What you should do
Lines with the string "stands" must each be copied from the listing.

+++ Record excerpts

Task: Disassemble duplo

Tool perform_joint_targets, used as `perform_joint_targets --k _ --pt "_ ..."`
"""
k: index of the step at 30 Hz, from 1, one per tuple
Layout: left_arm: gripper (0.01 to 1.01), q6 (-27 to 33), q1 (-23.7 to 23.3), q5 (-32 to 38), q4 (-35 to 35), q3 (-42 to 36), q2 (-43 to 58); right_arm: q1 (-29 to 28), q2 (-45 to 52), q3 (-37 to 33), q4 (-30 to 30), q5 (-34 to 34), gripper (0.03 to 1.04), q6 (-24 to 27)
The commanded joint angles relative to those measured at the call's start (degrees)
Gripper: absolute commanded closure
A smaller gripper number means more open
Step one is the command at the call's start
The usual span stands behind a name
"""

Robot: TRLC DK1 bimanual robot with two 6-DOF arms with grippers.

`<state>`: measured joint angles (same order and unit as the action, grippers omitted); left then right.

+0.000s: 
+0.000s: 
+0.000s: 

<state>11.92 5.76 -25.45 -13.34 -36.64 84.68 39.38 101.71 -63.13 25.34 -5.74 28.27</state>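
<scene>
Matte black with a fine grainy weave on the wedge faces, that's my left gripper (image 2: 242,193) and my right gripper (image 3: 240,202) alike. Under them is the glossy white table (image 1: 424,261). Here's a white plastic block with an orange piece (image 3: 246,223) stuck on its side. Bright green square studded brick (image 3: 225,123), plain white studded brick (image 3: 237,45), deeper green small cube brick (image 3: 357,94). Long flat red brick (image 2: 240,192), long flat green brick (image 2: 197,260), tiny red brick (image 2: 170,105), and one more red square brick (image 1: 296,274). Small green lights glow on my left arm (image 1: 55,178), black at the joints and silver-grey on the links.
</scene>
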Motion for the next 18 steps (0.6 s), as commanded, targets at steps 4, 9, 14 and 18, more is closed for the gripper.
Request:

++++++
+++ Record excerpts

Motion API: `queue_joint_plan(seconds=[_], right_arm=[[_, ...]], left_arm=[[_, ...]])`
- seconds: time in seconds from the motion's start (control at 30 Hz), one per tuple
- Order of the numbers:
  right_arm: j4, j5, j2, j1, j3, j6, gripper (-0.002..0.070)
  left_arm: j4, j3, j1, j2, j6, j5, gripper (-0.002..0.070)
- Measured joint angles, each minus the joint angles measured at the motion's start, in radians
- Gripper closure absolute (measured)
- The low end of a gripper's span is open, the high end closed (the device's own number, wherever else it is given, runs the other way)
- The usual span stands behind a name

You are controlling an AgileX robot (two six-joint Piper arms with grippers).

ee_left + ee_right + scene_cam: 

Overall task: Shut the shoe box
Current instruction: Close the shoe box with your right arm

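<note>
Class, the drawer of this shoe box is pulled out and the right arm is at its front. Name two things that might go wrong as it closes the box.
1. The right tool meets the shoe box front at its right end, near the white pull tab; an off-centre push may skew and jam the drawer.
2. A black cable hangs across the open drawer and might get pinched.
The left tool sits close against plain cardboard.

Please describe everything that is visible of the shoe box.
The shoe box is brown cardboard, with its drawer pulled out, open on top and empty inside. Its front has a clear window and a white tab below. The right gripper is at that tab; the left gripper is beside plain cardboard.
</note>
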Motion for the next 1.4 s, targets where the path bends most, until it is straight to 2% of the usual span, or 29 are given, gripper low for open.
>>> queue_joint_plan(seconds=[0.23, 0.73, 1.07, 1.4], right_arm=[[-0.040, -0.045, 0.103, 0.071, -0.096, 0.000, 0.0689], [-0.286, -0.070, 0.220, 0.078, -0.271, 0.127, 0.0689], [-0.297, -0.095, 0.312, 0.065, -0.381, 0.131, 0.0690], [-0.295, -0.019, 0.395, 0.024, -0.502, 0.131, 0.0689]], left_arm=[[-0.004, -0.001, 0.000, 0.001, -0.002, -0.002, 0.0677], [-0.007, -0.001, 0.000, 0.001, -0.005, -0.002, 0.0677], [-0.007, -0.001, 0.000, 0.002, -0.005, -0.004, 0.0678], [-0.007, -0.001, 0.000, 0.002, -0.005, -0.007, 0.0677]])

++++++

Written response
The usual span stands behind a name
- The usual span stands behind a name

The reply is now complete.